SNY - What To Expect From GSK In 2023

2023-05-16 01:29:25 ET

Summary

  • GSK's operating income margin in Q1 2023 was 29.35%, showing an increase in the previous quarter and the last year.
  • Vaccine sales were $2,493 million in Q1 2023, up 11.9% year-over-year, mainly due to Fluarix and FluLaval, which regulators approved to prevent influenza.
  • At the end of March 2023, GSK's total debt was about $25.79 billion, a significant decrease from the end of 2021.
  • Moreover, as uncertainty about Zantac Lawsuit declines, we believe that the investment attractiveness of GSK may start growing again faster than the iShares Biotechnology ETF in the current macroeconomic and geopolitical instability period.
  • We continue GSK's analytics coverage with an "outperform" rating for the next 12 months.

GSK ( GSK ) is the UK's largest pharmaceutical company with a broad portfolio of medicines and vaccines targeting HIV, cancer, respiratory and autoimmune diseases.
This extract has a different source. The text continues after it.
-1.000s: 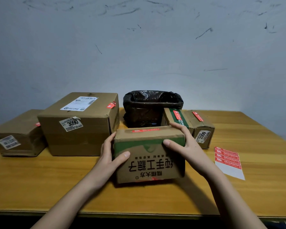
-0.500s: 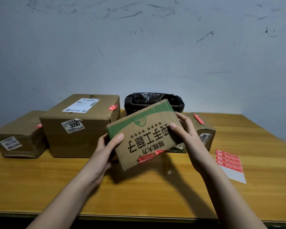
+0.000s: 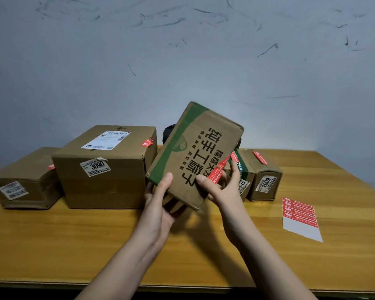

In recent quarters, management has seen more aggressive R&D and M&A policies to regain leadership in the global vaccines and HIV markets.

On April 26, 2023, the company released its financial results for the first quarter of 2023, which not only beat the expectations of Wall Street analysts but were able to demonstrate that after the completion of the spin-off of the consumer healthcare division from the core business, Emma Walmsley's business model is beginning to bear fruit.

In 2023, GSK's share price saw an increase of 3.51%, which is quite a good result, given the fierce contender from key competitors such as Sanofi ( SNY ), Bristol Myers Squibb ( BMY ), and Pfizer ( PFE ).

Author's elaboration, based on Seeking Alpha

We continue GSK's analytics coverage with an "outperform" rating for the next 12 months.

GSK's Financial Position

The company's revenue for the first three months of 2023 was $8.58 billion, down 3.8% from the previous quarter and 9.2% from the prior year. However, at the same time, this financial indicator continues to beat analysts' consensus estimates and thus testifies to the underestimation of the company by Wall Street. Moreover, GSK's revenue is expected to maintain a positive trend in the second quarter and will be $8.41-8.72 billion, 4.4% more than analysts' expectations for the 1st quarter of 2023.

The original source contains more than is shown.